While BI and TI share characteristics, they differ greatly in terms of investment, ownership, risk, life-cycle, elasticity and complexity.
“We have so much time and so little to do. Strike that, reverse it.” ― Willy Wonka
What is Build Infrastructure?
From my own experience Build Infrastructure consisted of the tooling, services and environments required to create a deployable artifact from source.

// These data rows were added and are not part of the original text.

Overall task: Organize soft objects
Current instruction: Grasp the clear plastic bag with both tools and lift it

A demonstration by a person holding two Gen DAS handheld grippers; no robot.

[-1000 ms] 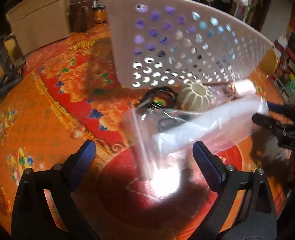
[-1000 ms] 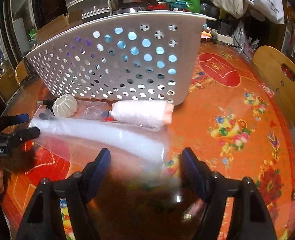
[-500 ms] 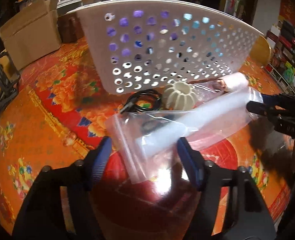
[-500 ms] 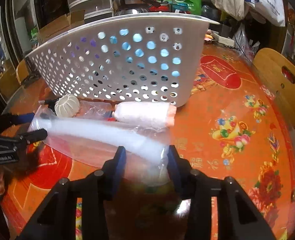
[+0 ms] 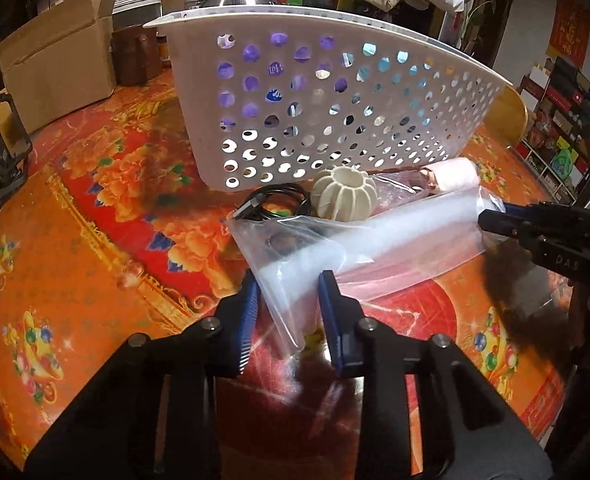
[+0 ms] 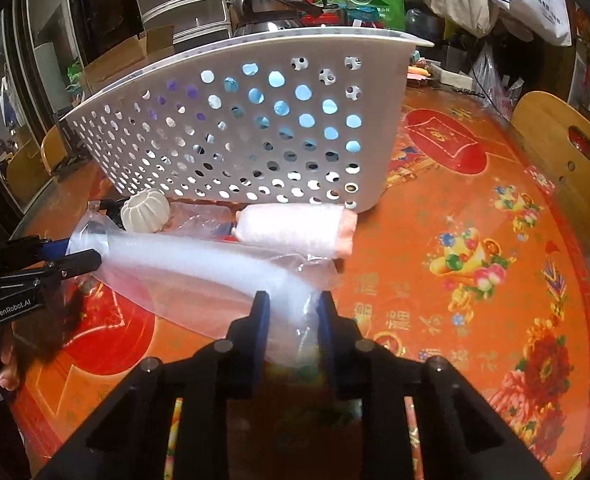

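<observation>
black grippers point(image 5: 289, 316) with blue finger pads point(image 5: 330, 312), silver screws.

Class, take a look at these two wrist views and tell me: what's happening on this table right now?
A person works two handheld tongs on a clear plastic bag holding a long white foam roll. The left tongs close on one end of the bag, the right tongs on the other, with the bag stretched between them low over the orange floral table. Behind it stands a white perforated basket. A ribbed white ball, a pink-ended roll and a coiled black cable lie in front of the basket.
</observation>
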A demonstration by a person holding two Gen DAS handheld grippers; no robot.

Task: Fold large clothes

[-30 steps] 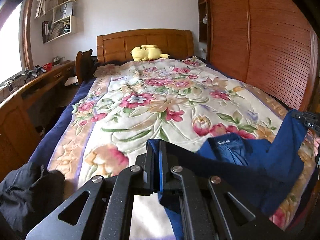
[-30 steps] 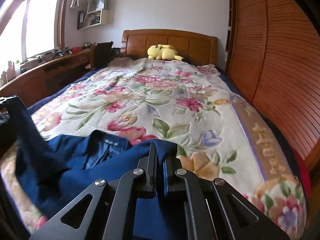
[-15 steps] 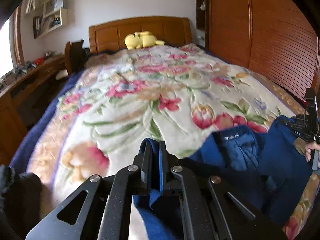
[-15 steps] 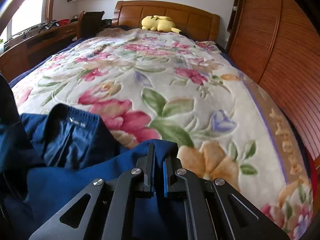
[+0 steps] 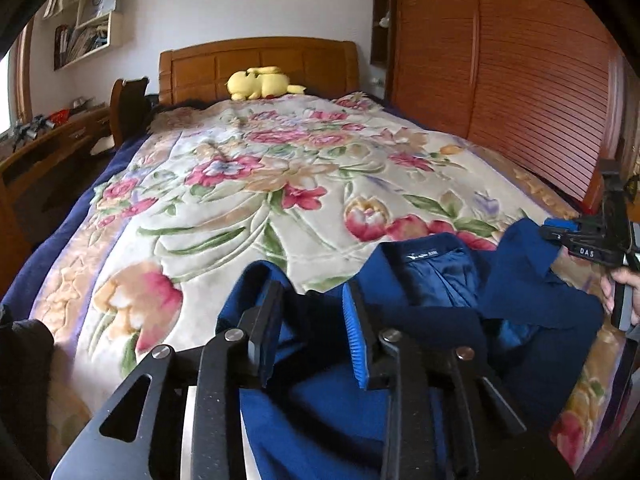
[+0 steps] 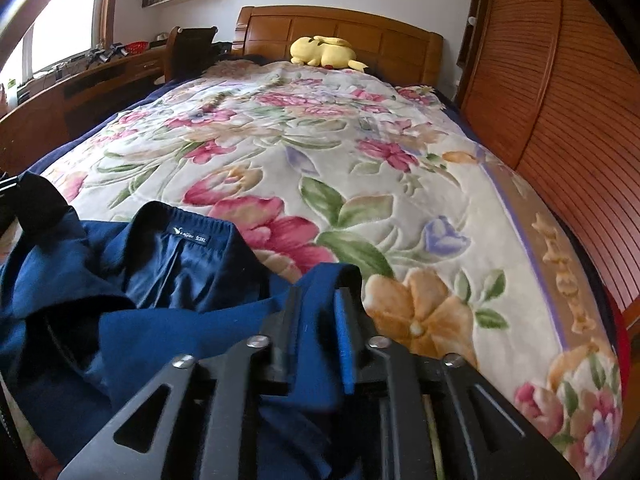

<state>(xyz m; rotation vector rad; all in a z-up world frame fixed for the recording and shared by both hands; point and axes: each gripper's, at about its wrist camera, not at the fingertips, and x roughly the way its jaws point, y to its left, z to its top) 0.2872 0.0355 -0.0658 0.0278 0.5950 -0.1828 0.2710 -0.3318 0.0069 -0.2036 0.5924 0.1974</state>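
Covering wooden bed (image 5: 256,60): floral blanket (image 5: 280,184).

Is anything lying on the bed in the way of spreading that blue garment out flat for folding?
Nothing visible does. The blue garment lies bunched at the near end of the floral blanket, which is bare ahead of it. The only other thing on the bed is a yellow plush toy, far off by the headboard.

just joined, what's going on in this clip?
A person with a handheld gripper in each hand is folding a navy garment at the foot of a bed, on the floral blanket. The left gripper and right gripper both have their fingers open, with cloth lying between them, not pinched. The garment lies bunched, collar label up, not folded neatly.
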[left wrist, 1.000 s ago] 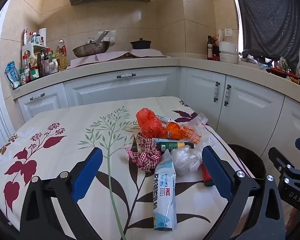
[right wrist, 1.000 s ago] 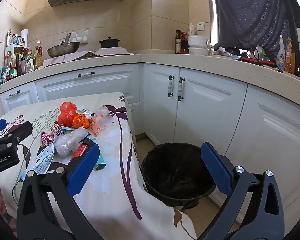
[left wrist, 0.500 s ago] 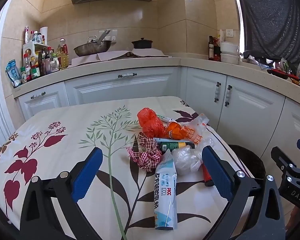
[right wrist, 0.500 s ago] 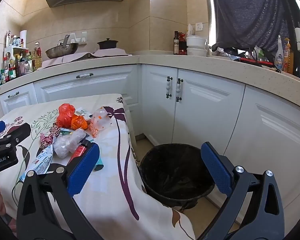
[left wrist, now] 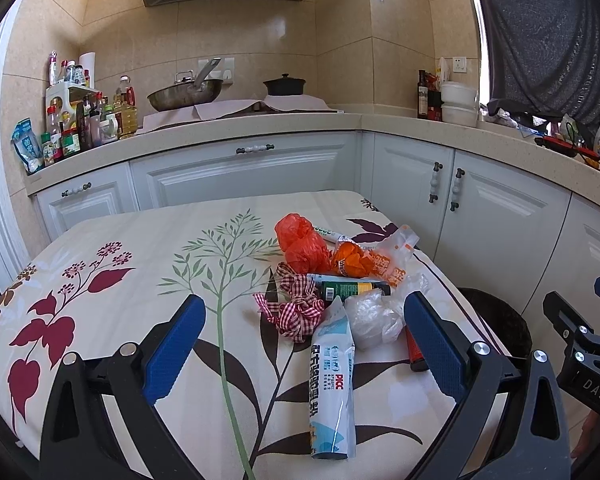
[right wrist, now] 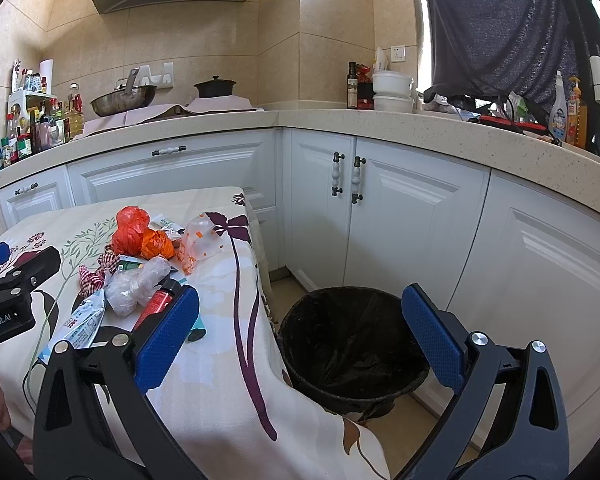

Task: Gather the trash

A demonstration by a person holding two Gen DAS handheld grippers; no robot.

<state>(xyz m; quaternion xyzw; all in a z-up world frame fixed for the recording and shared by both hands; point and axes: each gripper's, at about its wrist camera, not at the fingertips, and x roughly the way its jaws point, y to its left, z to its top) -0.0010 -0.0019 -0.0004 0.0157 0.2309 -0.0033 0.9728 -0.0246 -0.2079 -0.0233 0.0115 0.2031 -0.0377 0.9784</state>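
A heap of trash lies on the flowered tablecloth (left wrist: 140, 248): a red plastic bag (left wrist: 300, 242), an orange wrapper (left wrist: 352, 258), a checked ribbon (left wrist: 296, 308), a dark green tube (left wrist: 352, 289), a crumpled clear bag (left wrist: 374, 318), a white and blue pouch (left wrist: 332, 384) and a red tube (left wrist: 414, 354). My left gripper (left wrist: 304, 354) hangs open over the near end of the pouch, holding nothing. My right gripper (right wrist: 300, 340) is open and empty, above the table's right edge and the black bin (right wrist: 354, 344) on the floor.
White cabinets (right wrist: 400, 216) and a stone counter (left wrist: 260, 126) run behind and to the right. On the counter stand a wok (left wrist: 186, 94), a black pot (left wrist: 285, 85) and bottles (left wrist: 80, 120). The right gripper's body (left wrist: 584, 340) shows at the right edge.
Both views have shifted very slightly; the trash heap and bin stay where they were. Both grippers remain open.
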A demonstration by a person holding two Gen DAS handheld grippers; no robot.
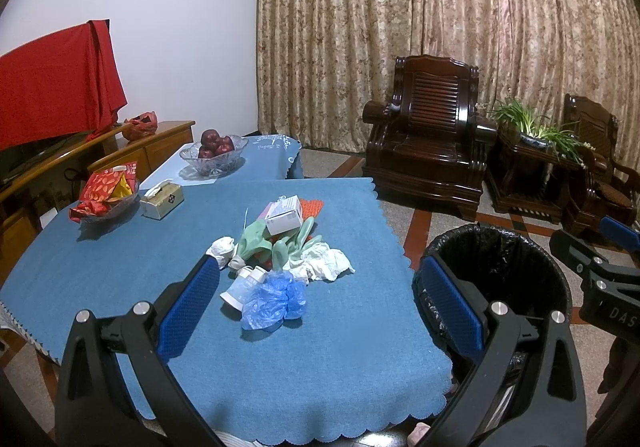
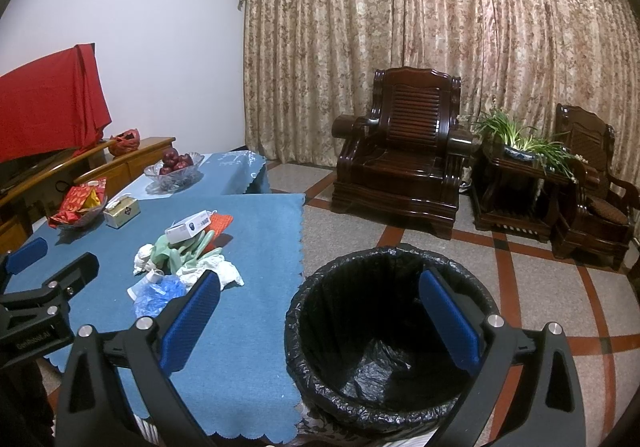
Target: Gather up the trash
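Both grippers, left gripper (image 1: 316,297) and right gripper (image 2: 320,311), hover wide and empty, the trash pile (image 1: 276,263) ahead of the left, the lined bin (image 2: 384,331) beneath the right, seemingly ready to receive.

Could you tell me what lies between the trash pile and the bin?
Only bare blue tablecloth separates the trash pile from the lined bin standing beside the table; the right wrist view shows it best.
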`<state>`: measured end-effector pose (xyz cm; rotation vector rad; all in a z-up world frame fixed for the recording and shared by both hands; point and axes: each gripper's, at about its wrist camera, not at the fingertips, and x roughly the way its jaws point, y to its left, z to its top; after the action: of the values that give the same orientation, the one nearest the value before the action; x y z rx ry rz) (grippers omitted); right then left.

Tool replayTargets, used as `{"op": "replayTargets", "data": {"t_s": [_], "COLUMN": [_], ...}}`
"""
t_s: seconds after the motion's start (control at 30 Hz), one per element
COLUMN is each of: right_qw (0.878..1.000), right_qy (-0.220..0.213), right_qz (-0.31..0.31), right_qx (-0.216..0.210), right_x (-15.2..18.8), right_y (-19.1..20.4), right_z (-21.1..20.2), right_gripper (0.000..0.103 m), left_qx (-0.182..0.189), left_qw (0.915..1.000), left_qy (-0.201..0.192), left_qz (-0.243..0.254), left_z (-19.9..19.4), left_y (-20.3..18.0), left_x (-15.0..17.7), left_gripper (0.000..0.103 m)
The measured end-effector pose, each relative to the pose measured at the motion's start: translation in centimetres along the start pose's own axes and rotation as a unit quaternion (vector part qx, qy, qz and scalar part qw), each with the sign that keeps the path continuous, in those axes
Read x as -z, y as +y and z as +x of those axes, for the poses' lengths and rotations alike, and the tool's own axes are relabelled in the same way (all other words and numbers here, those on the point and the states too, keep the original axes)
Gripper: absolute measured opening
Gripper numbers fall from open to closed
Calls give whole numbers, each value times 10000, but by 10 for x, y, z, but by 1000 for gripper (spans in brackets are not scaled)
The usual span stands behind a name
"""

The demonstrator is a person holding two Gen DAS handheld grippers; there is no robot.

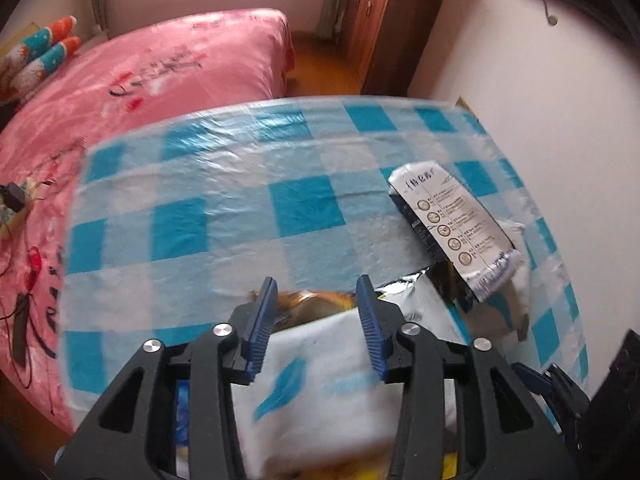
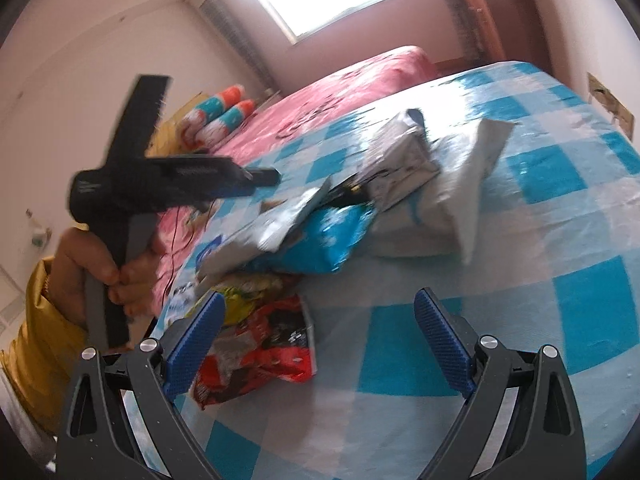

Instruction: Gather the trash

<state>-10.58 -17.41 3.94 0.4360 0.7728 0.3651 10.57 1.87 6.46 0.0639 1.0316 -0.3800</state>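
Observation:
A pile of trash wrappers lies on the blue-checked tablecloth [image 2: 520, 240]. In the left wrist view my left gripper [image 1: 318, 308] is open above a white packet with blue print [image 1: 320, 392]; an orange-brown wrapper [image 1: 316, 302] shows between the fingertips, not gripped. A white and navy packet [image 1: 452, 228] and a silver foil wrapper [image 1: 416, 296] lie to the right. In the right wrist view my right gripper [image 2: 320, 312] is open and empty over a red wrapper [image 2: 260, 356]. Beyond lie a yellow wrapper [image 2: 248, 284], a blue bag [image 2: 328, 236], silver foil [image 2: 400, 160] and a white packet [image 2: 452, 196]. The left gripper [image 2: 256, 178] hovers left of the pile.
A bed with a pink cover [image 1: 132, 92] stands along the table's left side, with rolled colourful pillows [image 1: 40, 52] at its head. A wooden wardrobe [image 1: 384, 20] stands at the back. A wall [image 1: 540, 80] runs along the table's right edge.

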Motion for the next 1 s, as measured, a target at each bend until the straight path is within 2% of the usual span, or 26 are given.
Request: {"op": "replayTargets", "data": {"t_s": [0.23,0.4,0.53,0.67,0.73,0.8,0.9,1.0], "right_qw": [9978,9952,9913,9881,9869,9841,9797,9810], "right_qy": [381,534,671,815,910,1044,1068,1053], "right_qz": [-515,-819,-1134,-1305,-1316,-1380,-1687,-1629], "right_qx": [-146,-61,67,-47,-228,-394,-153,-78], "right_x": [7,14,19,29,32,35,43,44], "right_y": [28,45,59,67,71,77,91,92], "right_z": [17,26,36,40,41,43,46,49], "right_gripper": [94,94,94,94,94,94,94,94], "left_qx": [-382,-443,-135,78,21,-272,-566,-740], "left_qw": [9982,9921,9829,9836,9848,9874,9883,9869], "left_qy": [-404,-385,-407,-389,-365,-363,-363,-304], "left_qz": [-204,-1108,-1792,-1757,-1697,-1516,-1370,-1403], "left_z": [-57,-78,-82,-70,-65,-58,-50,-40], "left_y": [45,90,104,91,85,77,70,72], "left_x": [49,102,137,144,144,141,141,142], "left_gripper": [66,68,68,68,68,68,68,68]}}
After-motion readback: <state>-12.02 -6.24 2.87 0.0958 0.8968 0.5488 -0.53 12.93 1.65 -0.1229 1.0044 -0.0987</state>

Some core components of BI may include :
- Source Control Repository
- Build Environment
- Artifact Repository
A “service” or “application” can be built and deployed using the core components listed above. The CI server has intentionally been ommited. While the CI server is the preferred path for builds to take, we should still be able to build and deploy a service without the CI server in the case of an outage.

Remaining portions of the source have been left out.